Ein Jahr mit Ubuntu Linux
Von Bernd Kling am 14. April 2012
Überleben ohne Mac und Windows
Nach einem Jahr mit Ubuntu auf Desktop und Notebook ist es Zeit, Bilanz zu ziehen. Ich hatte zwar schon Jahre zuvor eine Linux-Distribution nach der anderen als zweites Betriebssystem installiert, sie aber nicht dauerhaft und ausschließlich als Arbeitsplattform genutzt. Seit einem Jahr läuft alles mit Ubuntu.
Windows hatte sich mit Vista endgültig disqualifiziert, das davon abgeleitete Windows 7 reizte gar nicht erst. Den Abschied von OS X beschleunigten sommerliche Temperaturen. Ein sich ständig überhitzendes Macbook überstand den letzten Sommer nicht, pünktlich nach dreijähriger Nutzung. Gute Gründe, es mal wieder mit Linux auf dem Desktop zu versuchen.
Die Installation verlief nicht nur problemloser als in Erinnerung. Sie trug auch über die Hürde des Multi-Monitor-Systems, die früher beschwerlich genug war, um mich abzuhalten. Ubuntu 10.04 ließ sich auch mit drei Monitoren erfolgreich einrichten. Nicht dass es ein Kinderspiel gewesen wäre, aber der erforderliche Anlauf war deutlich einfacher zu bewältigen als zuvor unter Windows. OS X darf wohl auch hier noch für sich in Anspruch nehmen, das übliche Quentchen benutzerfreundlicher zu sein – erfordert dafür aber auch den mehrfachen Aufwand an Hardware.

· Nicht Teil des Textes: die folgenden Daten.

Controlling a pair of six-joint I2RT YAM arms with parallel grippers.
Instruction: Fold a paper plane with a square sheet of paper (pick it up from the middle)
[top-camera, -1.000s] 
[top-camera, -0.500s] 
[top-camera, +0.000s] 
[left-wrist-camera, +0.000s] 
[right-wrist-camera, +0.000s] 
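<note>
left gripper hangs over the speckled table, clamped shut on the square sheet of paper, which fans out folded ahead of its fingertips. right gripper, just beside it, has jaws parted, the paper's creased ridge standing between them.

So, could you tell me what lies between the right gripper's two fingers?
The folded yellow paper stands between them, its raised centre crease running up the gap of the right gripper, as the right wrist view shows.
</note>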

Sogar eine experimentelle Installation auf einem Asus-Netbook der ersten Generation – original Eee PC 700 – gelang. Hier musste allerdings – wegen des SSD-Laufwerks mit nur 4 GB Speicher – noch die Netbook-Edition von Ubuntu zum Einsatz kommen. Auch wenn der Versuch gelang, ein echtes neues Leben konnte auch Ubuntu dem Pionier-Netbook mit seiner geringen Displayauflösung nicht schenken.
Klar bewährt hat sich seither Ubuntu auf Lenovo Thinkpad X121e. Das relativ leichte und kompakte 11-Zoll-Notebook hat mein Macbook ersetzt. Es läuft mit AMD Fusion, erfrischend kühl und für meine mobilen Einsatzzwecke zufriedenstellend schnell – zum nicht mal halben Preis. Ubuntu 11.04 ließ sich hier ohne besondere Anpassungen installieren. Auch manchmal heikle Funktionen wie Audio und die Helligkeitseinstellung für den Bildschirm machten keine Probleme, verlangten nicht nach neuen Treibern oder Patches.
An die neue Unity-Oberfläche, obwohl von erfahrenen Ubuntu-Power-Usern zunächst heftig geschmäht, konnte ich mich überraschend schnell gewöhnen. Da geht es mir offenbar anders als vielen Ubuntu-Nutzern aus den letzten Jahren, vielleicht weil ich von Mac und Windows zurückkomme. Unity erwies sich als überhaupt nicht gewöhnungsbedürftig. Es passt bestens auf den Multi-Monitor-Desktop wie auf Notebooks mit den heute üblichen Widescreen-Displays. Ich könnte es mir sogar gut für Tablets vorstellen, wie von Ubuntu-Sponsor Canonical angekündigt. Wie sie es aber auch noch auf Smartphones bekommen wollen, das möchte ich doch erst mal sehen.
Den Umstieg erleichtert hat sicherlich auch, dass ich inzwischen weit weniger als früher auf bestimmte lokale Anwendungen und ein bestimmtes Betriebssystem angewiesen bin. Wer arbeitet nicht längst mehr im Browser als auf dem Desktop? Unabhängiger macht, wenn Cloud-Anwendungen wie Google Docs immer und überall, von jedem Gerät aus zu nutzen sind.
Auf dem Desktop läuft inzwischen Ubuntu 11.10 in der 64-Bit-Version, auf einem Testrechner seit einigen Wochen auch eine Beta von Ubuntu 12.04 „Precise Pangolin“. Die Veröffentlichung der endgültigen Version ist für den 26. April 2012 angekündigt. Ich denke an eine Neuinstallation auf einem SSD-Laufwerk, um noch etwas mehr zu beschleunigen – und darüber bald mehr.